Mechanical & Materials Engineering, Department of


Date of this Version



Published in Polymer Composites 29:5 (2008) , pp. 534­– 543; doi 10.1002/pc.20373. Copyright © 2008 Society of Plastics Engineers; published by John Wiley & Sons, Inc. Used by permission.


In this study, the impact-damage tolerance of a graphite-fiber/epoxy composite laminate is studied by examining the correlation between the impact force and the resulting delamination area in the laminate. The cross-ply [02/902/02]s composite laminate was made of thermosetting P7051S-20Q-1000 prepregs (Toray Composites America). A Hopkinson pressure bar (HPB) was employed to create the impulsive loading with varying magnitude. Transient impact force, displacement, impact power, and transmitted impact energy were calculated using the transient signals recorded from the strain gage mounted on the HPB. Impulsive loads with controllable magnitude were used to induce delamination damage with varying size in the composite samples.
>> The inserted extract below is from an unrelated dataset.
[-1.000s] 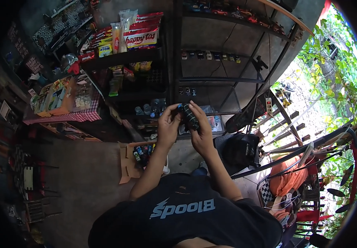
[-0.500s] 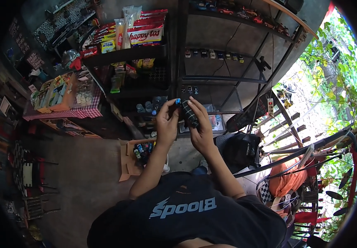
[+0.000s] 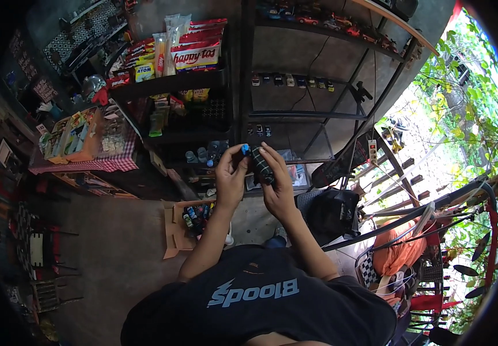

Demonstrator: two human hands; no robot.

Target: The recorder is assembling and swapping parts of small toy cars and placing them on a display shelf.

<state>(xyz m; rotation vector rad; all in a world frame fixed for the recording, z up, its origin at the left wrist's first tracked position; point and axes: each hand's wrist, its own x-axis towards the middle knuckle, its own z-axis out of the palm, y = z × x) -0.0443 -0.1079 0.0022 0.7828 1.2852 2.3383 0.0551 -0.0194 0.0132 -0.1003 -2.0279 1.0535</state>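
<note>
In front of my chest, both hands are raised and meet around one spot. My left hand (image 3: 230,181) is closed, thumb and fingers pinching a small bright blue thing (image 3: 245,150), whose kind I cannot make out. My right hand (image 3: 279,187) is closed around a dark, rounded item with thin pale grid lines (image 3: 261,166), perhaps cloth. It lies against the blue thing, and the fingers hide part of both. Below my left forearm, an opened cardboard box (image 3: 171,233) on the floor holds several small toy cars (image 3: 191,216), partly covered by the arm.
Ahead stands a dark metal rack (image 3: 306,115) with rows of toy cars (image 3: 289,81). To its left are a snack shelf (image 3: 168,83) and a table with a red checked cloth (image 3: 110,164). A black bag (image 3: 332,210) and orange cloth (image 3: 396,248) lie at the right.
The view has shifted slightly. Both hands stay together in nearly the same pose, and a little more of the blue thing shows above the left fingers.
</note>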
Nondestructive evaluation based on a novel ultrasonic pulse-echo reflector technique was used successfully for characterizing the delamination areas in the thin composite samples with thickness ~2 mm. The present experimental results indicate that there exists a very good linear correlation between the impact force (e.g. the peak force, impact impulse, peak impact power, and the transmitted impact energy of the first impact force pulse exerted by the HPB) and the delamination area of the composite samples. This correlation can be used to determine the threshold of the impact force that initiates the delamination damage in the composite laminate. In contrast to the weight-drop test, the present experimental method successfully examined the impact damage tolerance of polymer matrix composites (PMCs) subjected to impulsive loading with very high force magnitude and ultra short duration such as the typical ballistic impact. The present method and results can be used for the study of impact damage tolerance of PMCs with varying lay-ups and interface modifications.